■ **Dataset records**:

★ ★ ★

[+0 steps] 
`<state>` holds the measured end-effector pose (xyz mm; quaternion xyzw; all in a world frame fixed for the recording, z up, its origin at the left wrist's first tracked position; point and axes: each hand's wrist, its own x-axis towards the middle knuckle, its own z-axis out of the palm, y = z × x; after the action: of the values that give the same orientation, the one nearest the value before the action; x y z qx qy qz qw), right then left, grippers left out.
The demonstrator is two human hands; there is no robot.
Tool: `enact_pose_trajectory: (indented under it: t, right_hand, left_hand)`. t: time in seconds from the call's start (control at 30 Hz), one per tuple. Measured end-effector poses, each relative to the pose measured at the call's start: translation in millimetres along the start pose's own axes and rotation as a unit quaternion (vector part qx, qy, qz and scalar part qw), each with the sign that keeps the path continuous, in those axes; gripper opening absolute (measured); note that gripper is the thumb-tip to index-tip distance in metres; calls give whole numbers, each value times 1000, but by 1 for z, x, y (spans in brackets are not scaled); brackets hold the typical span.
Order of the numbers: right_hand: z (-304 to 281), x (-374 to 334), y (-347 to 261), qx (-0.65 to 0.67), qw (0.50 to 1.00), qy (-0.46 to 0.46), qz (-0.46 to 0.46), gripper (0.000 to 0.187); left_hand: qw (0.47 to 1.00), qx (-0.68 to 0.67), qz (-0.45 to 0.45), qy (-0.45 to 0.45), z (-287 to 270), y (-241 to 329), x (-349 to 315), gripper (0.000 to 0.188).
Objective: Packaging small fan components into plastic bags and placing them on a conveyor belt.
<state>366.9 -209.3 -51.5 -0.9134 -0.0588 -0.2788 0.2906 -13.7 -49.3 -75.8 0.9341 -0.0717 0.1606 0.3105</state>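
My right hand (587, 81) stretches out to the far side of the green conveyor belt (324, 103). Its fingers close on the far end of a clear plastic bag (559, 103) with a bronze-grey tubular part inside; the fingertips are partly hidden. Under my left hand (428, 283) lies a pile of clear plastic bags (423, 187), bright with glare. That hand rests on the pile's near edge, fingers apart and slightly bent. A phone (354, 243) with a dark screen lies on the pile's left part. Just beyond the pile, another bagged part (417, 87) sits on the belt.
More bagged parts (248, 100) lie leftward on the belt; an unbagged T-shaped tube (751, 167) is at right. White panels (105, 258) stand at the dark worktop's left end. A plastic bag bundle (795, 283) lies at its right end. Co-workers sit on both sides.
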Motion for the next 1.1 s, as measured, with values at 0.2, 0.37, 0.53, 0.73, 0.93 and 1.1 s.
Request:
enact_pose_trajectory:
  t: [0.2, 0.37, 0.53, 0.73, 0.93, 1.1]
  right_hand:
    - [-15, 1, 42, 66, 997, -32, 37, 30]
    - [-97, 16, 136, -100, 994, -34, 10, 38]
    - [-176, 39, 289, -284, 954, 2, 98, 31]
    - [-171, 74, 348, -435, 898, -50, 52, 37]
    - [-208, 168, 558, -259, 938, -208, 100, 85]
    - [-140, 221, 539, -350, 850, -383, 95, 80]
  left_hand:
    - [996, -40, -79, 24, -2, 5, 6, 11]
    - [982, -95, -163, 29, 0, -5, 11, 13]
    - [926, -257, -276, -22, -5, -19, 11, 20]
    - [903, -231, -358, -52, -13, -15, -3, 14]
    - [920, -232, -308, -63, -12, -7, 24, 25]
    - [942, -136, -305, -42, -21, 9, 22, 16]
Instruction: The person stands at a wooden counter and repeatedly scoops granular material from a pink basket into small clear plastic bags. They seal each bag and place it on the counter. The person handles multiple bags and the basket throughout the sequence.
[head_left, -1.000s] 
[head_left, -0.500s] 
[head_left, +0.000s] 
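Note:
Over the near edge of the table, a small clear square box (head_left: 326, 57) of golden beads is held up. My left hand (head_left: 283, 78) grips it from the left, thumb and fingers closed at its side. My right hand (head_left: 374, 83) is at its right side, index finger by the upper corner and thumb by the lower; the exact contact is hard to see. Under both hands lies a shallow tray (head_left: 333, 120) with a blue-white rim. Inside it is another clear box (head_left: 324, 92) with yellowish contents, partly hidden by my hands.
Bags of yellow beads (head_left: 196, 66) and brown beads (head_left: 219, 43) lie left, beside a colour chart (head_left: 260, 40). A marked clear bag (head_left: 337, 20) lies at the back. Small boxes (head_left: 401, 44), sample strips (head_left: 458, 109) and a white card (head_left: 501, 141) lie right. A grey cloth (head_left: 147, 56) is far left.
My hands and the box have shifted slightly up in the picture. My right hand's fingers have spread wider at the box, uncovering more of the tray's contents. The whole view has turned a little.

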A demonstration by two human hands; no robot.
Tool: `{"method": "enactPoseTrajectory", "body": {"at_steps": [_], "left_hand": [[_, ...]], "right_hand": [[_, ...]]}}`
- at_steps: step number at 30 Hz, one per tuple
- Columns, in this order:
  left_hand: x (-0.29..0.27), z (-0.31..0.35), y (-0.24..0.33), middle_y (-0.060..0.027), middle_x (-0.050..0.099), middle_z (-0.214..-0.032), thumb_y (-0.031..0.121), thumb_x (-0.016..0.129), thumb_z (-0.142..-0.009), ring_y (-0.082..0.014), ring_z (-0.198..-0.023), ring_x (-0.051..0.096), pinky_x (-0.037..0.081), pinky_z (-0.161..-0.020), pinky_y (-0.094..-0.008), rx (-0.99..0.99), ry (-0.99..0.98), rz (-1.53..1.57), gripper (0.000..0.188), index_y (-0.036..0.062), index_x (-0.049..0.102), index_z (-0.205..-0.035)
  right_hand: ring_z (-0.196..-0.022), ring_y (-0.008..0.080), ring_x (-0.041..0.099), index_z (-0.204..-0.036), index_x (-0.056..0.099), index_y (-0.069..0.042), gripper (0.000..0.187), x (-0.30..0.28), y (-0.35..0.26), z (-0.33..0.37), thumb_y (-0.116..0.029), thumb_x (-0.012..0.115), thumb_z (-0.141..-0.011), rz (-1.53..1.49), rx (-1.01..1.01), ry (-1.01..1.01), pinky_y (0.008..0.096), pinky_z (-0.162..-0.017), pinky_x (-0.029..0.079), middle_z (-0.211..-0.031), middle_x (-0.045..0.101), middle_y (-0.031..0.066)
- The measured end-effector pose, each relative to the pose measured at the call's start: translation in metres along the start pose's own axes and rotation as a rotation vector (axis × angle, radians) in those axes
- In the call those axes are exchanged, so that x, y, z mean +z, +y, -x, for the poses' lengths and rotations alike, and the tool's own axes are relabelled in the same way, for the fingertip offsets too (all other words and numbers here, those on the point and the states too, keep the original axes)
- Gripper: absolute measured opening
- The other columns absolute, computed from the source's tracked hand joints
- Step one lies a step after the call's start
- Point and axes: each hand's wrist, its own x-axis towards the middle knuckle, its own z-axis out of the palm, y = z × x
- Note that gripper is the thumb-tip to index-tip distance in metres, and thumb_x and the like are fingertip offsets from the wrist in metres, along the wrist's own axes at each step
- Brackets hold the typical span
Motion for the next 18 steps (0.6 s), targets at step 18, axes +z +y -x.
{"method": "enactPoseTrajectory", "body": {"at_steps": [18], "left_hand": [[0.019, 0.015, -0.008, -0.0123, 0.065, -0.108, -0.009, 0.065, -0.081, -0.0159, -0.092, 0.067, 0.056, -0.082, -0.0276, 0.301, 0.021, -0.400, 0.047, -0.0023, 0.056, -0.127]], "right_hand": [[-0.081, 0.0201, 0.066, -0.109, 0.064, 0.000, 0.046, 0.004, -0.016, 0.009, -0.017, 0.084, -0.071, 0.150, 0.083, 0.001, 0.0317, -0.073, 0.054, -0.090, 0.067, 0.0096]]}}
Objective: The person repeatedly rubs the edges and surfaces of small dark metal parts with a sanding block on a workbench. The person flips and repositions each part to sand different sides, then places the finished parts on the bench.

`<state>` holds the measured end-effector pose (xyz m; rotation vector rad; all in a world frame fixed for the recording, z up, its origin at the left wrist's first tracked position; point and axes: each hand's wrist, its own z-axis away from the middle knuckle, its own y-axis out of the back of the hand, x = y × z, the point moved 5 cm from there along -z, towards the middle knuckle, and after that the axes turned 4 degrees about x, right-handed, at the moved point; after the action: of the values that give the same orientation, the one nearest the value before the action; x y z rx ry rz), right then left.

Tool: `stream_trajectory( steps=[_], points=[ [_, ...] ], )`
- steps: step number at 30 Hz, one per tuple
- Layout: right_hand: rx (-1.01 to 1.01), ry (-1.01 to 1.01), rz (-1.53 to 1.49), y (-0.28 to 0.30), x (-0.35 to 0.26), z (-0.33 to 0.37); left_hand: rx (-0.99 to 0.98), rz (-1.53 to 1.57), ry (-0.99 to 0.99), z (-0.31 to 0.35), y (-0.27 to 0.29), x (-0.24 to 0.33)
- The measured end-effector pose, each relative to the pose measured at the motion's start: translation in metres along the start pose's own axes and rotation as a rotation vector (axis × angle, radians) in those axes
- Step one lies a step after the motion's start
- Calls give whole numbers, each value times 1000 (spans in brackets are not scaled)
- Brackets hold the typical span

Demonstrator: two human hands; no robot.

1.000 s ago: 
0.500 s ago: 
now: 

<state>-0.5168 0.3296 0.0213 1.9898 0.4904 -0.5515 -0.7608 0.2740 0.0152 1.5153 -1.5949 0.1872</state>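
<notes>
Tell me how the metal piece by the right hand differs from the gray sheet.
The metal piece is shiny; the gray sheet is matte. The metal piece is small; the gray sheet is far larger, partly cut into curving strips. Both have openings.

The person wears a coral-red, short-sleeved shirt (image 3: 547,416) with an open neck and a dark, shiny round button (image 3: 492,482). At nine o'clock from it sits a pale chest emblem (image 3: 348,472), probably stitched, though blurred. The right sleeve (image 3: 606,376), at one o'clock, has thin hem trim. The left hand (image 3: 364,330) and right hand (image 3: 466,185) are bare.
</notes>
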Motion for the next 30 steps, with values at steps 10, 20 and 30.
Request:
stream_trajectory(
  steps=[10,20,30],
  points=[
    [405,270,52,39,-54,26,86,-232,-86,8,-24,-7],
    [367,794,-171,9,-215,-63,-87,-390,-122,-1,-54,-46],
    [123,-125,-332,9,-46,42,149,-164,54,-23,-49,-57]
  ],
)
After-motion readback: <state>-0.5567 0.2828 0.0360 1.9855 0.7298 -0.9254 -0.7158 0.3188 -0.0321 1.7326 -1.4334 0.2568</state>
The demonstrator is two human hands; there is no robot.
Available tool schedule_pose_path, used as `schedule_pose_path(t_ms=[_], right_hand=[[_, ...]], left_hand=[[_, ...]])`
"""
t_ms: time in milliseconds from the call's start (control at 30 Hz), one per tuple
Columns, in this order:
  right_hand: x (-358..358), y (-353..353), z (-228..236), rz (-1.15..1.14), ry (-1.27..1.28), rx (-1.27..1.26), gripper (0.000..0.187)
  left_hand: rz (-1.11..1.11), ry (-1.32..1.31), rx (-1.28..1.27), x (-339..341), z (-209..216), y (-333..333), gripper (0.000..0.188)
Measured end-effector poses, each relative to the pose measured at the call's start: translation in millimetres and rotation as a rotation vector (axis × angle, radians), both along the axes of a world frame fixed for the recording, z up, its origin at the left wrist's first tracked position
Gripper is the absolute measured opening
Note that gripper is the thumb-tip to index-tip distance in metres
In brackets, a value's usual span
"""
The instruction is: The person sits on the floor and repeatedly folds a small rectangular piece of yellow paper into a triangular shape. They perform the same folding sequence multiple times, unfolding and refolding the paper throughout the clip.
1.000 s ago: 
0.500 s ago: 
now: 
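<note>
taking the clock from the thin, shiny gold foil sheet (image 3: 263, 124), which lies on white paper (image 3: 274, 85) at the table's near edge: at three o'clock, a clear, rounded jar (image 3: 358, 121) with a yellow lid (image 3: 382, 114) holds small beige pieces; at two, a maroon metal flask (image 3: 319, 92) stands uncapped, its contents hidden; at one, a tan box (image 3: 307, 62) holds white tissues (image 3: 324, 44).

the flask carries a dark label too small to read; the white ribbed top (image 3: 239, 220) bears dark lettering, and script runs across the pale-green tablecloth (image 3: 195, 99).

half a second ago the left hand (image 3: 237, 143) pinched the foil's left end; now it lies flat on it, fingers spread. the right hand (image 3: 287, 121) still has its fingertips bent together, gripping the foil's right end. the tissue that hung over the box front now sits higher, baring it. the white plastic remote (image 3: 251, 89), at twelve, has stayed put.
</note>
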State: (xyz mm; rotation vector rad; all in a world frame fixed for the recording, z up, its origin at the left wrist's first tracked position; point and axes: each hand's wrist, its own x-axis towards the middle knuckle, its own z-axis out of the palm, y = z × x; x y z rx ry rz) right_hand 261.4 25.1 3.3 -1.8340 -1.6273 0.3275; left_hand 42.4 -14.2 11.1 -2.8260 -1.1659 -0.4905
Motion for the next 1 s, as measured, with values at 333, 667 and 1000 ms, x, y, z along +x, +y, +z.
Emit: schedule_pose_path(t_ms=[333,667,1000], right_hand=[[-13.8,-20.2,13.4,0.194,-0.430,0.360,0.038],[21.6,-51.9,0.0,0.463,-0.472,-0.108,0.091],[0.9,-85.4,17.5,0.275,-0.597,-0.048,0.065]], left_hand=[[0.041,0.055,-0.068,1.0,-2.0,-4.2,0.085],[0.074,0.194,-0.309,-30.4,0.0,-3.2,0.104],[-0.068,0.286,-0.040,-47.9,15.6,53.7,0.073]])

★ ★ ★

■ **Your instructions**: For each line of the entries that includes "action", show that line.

■ **Solution for this problem**:
`<state>` holds the measured end-effector pose (xyz mm; quaternion xyzw; all in a world frame fixed for the recording, z up, its origin at the left wrist's first tracked position; point and axes: each hand's wrist, its own x-axis towards the middle knuckle, its own z-axis out of the palm, y = z × x; after the action: of the values that give the same orientation, the one nearest the value before the action; x y z qx qy qz qw), right then left, grippers left out.
`<state>` holds the measured end-effector pose (xyz m; rotation vector rad; all in a world frame fixed for the recording, z up, its origin at the left wrist's first tracked position; point and axes: each hand's wrist, its own z-axis away from the middle knuckle, its own y-axis out of the back of the hand, x = y × z, the point moved 5 cm from there along -z, towards the middle knuckle, and after that the axes turned 4 degrees about x, right-handed, at the moved point; after the action: of the values that give the same orientation, the one nearest the value before the action; x y z rx ry rz), right then left.

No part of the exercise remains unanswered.